Plundering culturally rich locations for objects to be sold illegally on the legitimate market has been around since the discovery of buried treasure, and is a problem not confined to ISIS alone. Despite the presence of nation-based cultural property laws, conflict areas around the world face the loss of heritage, which archaeologists like Brodie believe will not be stopped if commercial values continue to be designated to these ancient items.
Yet, the situation in Syria has given way to something else entirely. Many, including Brodie, warn of how exaggerated numbers related to how much ISIS is making from the illicit sale of antiquities—reported as the terrorist organization’s second biggest earner, anywhere between $4 million to billions—entice looting, rather than diminish it, potentially bringing further damage to monuments and archaeological resources.
“It encourages Syrians who are without jobs or other resources to become looters and treasure hunters in their own backyard,” says Kate Fitz Gibbon, an art and cultural heritage lawyer based in the US. “The US State Department and archaeological extremists have hijacked the Syrian crisis to claim that cultural losses are due to a multi-billion-dollar market in illicit antiquities backed by ISIS, which does not and never has existed,” she tells The Creators Project over email.
Archaeologists and antiquity collectors and dealers share a passion for the past and its preservation, a mutual devotion that has, historically, never been communicated. While most archaeologists insist that cultural artifacts should remain in their local contexts, campaigners for the trade take an international view that artifacts should be shared, especially when some countries, like Syria, do not have the appropriate infrastructures to protect their own heritage.
Although museums may be heavily dependent on donations by these antiquity collectors, however against the sale of looted material the legitimate market is, public examples of stolen artefacts in auction house catalogs have made the industry difficult to trust. And in spite of a lack of concrete evidence of so-called “blood antiquities” flooding the showrooms of New York or London, the prospect of terrorism being funded by the legitimate trade has called for the complete shutdown of the sale of Syrian antiquities, both by the UN and the US’ Protect and Preserve International Cultural Property Act (H.R. 1493).

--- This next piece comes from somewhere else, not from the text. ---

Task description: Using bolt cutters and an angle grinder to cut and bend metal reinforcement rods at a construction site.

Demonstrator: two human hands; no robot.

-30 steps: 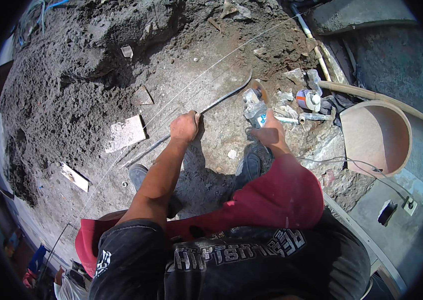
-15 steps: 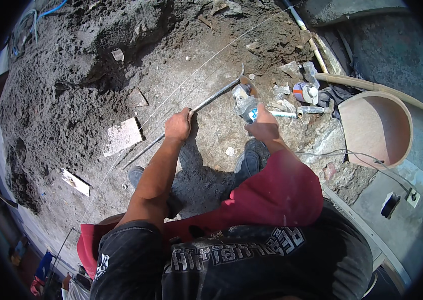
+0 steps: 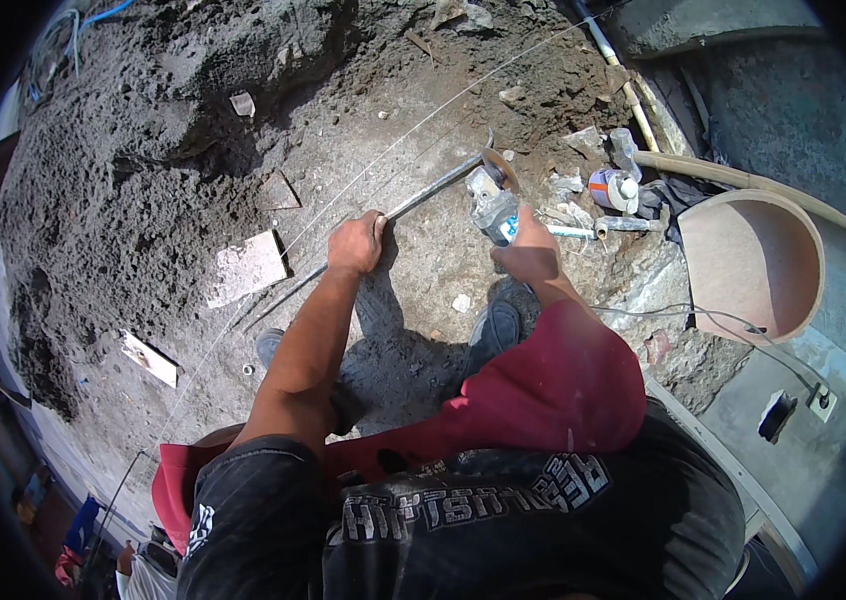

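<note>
My left hand (image 3: 356, 243) is wrapped round a long thin metal bar (image 3: 433, 189) that lies slantwise over the ground, its far end bent into a hook. In my right hand (image 3: 531, 250) is an angle grinder (image 3: 493, 207), gripped by its body. The grinder's disc (image 3: 500, 170) stands beside the bar, close to the hooked end; whether it touches the bar I cannot tell. A power cord (image 3: 683, 307) trails off to the right from the grinder's side. My shoes (image 3: 496, 325) are planted on the ground just below the bar.
Heaped grey sand (image 3: 143, 130) fills the left. Tile pieces (image 3: 249, 270) lie near the bar. A taut string (image 3: 483, 78) crosses the ground. At right are a small can (image 3: 613, 190), a curved clay-coloured piece (image 3: 723, 250), a bamboo pole (image 3: 753, 178) and a wall socket (image 3: 824, 402).
Very little differs. The view has shifted slightly, and the grinder's disc is tilted a little differently beside the bar. Both hands keep their grips.
</note>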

The bill, currently before Senate, will stop the import of antiquities into the United States that were illegally removed from Syria as of March 15, 2011, legislation similar to restrictions placed on cultural objects taken from Iraq after 1990.

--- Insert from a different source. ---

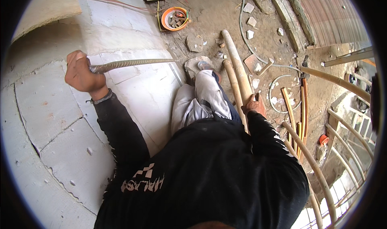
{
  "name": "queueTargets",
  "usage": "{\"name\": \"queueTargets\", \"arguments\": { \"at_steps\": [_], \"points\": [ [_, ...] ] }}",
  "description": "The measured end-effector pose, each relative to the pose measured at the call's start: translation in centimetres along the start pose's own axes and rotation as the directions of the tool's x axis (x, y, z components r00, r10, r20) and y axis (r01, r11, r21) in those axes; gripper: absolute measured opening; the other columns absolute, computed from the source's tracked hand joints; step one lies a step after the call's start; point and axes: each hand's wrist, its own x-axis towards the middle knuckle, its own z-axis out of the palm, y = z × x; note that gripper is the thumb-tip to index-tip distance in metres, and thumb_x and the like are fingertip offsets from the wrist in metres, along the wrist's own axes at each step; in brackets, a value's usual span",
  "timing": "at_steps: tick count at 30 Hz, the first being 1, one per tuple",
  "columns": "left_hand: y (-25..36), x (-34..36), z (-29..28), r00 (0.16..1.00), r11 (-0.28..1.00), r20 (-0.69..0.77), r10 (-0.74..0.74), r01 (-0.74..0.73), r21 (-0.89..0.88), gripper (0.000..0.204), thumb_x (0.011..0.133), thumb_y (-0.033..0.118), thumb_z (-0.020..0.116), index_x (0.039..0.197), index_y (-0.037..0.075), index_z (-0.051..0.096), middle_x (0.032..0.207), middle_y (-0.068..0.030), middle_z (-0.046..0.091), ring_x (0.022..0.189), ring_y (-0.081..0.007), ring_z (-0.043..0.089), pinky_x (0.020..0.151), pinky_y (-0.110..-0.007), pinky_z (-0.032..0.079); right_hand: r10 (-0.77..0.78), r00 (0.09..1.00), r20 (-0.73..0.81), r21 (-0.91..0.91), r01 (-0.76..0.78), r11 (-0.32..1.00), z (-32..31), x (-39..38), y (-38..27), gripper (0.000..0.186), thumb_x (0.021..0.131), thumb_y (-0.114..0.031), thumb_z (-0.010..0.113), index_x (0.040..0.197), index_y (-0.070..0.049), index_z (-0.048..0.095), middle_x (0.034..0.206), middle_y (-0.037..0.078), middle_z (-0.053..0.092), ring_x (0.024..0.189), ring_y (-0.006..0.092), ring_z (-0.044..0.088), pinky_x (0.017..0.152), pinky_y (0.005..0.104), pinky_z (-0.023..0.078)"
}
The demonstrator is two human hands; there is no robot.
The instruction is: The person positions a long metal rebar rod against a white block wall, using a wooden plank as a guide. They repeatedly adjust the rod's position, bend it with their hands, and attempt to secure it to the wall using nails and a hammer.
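A wall of pale blocks point(52, 108), with dark cracked joints, fills the left side. Brown dirt ground point(209, 3) strewn with stones spreads across the upper right. A grey hose point(241, 21) winds over it. The thick bamboo pole point(238, 62) slants beside the person's legs, with a thinner pole point(231, 74) along its left. The ribbed metal rod point(137, 62) stretches rightward across the front of the wall; whether it touches the blocks I cannot tell. Near the wall's far end sits an orange bucket point(163, 20) holding broken chunks. The left grip point(82, 74) is curled into a fist, clenching the rod's left end. The right grip point(254, 105) rests against the thick bamboo pole; I cannot tell whether its fingers close round it. A small red-orange cup point(323, 140) lies far right.
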Motion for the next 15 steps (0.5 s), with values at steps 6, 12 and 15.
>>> {"name": "queueTargets", "arguments": {
  "at_steps": [6, 12, 15],
  "points": [
    [0.1, 0.9, -0.6, 0.998, 0.997, 0.067, 0.017, -0.022, 0.071, 0.021, 0.083, 0.000, 0.051, 0.064, -0.009, 0.050, 0.061, -0.0123, 0.049, 0.063, -0.0226, 0.044, 0.062, -0.037, 0.038, 0.036, 0.999, -0.014, 0.024, -0.036, 0.999, 3.1, 2.5, 0.4, 0.115, 0.078, -0.052, 0.077, 0.160, -0.012, 0.006, 0.124, 0.027, 0.055, 0.110, 0.0352, 0.065, 0.092, 0.0406, 0.054],
    [-1.1, 0.7, -2.7, 0.997, 0.998, 0.048, -0.063, 0.062, 0.023, 0.015, 0.079, -0.003, 0.053, 0.066, -0.010, 0.052, 0.065, -0.0133, 0.052, 0.069, -0.0231, 0.047, 0.066, -0.035, 0.038, 0.037, 0.999, -0.012, -0.001, -0.037, 0.999, 3.1, 1.8, 0.5, 0.113, 0.078, -0.052, 0.077, 0.160, -0.015, 0.009, 0.124, 0.023, 0.057, 0.110, 0.0334, 0.065, 0.092, 0.0404, 0.054],
    [-0.8, 0.8, -4.0, 0.997, 0.994, 0.076, -0.033, 0.024, 0.108, 0.015, 0.078, -0.004, 0.054, 0.065, -0.009, 0.052, 0.066, -0.0131, 0.053, 0.069, -0.0231, 0.046, 0.065, -0.035, 0.038, 0.052, 0.998, -0.032, 0.017, -0.052, 0.999, 2.6, 1.8, 0.3, 0.111, 0.078, -0.052, 0.077, 0.160, -0.015, 0.012, 0.123, 0.022, 0.058, 0.110, 0.0327, 0.065, 0.091, 0.0398, 0.055]
  ]
}}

However, since most looted items typically go underground for a period of five to ten years, according to US Homeland Security, establishing whether a piece has been stolen at this stage is on the borderline of impossible, making any policy seem reactive, rather than preventative.
“If you shut down the antiquities trade in the market countries, looting is still going to continue,” says James E. McAndrew, an international art theft expert and former member of the State Department’s Cultural Property Task Force. “The pieces are going to find a home and a buyer because it’s not always US-driven.”

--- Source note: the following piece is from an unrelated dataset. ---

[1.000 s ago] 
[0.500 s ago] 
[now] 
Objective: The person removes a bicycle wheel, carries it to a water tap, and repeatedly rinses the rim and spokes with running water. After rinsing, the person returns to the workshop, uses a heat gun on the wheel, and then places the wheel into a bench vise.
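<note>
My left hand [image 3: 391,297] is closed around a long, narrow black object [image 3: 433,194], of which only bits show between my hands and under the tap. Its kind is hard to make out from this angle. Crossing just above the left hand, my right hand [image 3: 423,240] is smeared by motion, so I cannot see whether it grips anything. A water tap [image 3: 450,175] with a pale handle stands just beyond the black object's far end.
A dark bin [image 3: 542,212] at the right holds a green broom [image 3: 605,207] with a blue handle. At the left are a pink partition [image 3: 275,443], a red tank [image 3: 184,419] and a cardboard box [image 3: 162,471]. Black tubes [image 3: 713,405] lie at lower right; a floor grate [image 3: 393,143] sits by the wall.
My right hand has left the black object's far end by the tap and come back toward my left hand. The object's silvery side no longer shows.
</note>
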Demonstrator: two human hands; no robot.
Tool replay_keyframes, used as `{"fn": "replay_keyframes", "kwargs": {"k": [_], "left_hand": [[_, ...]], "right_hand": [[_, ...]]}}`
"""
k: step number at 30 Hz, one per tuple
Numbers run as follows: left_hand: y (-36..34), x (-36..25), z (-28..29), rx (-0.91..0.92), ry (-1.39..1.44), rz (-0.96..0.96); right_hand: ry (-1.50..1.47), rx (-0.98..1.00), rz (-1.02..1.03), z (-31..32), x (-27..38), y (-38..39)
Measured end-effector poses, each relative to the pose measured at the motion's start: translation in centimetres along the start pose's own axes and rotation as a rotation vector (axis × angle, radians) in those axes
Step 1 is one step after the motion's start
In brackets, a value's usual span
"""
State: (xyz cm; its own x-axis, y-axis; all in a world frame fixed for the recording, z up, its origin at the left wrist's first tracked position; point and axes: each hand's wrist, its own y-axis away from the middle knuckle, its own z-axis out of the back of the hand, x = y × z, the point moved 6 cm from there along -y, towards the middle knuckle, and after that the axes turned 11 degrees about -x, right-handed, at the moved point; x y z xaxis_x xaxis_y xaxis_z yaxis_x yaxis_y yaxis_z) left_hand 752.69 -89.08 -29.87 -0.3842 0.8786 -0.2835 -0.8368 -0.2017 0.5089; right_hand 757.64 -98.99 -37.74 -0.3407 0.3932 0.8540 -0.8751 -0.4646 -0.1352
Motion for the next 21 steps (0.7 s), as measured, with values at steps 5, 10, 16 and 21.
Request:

McAndrew’s firsthand experience in dealing with investigations into the illicit trafficking of cultural heritage items globally, is that the most sought after pieces are likely to remain in neighboring countries—in Syria’s case, oil-rich destinations like Iran, Saudi Arabia, and the UAE.
While Saddam Hussein-era objects did make their way onto US shores—having since been returned to Iraq—McAndrew explains that previous claims of Gulf War antiquities showing up in US markets have yet to yield any results, and that the State Department’s $5 million award for any information pertaining to ISIS-financed cultural heritage items is unlikely to produce any returns either.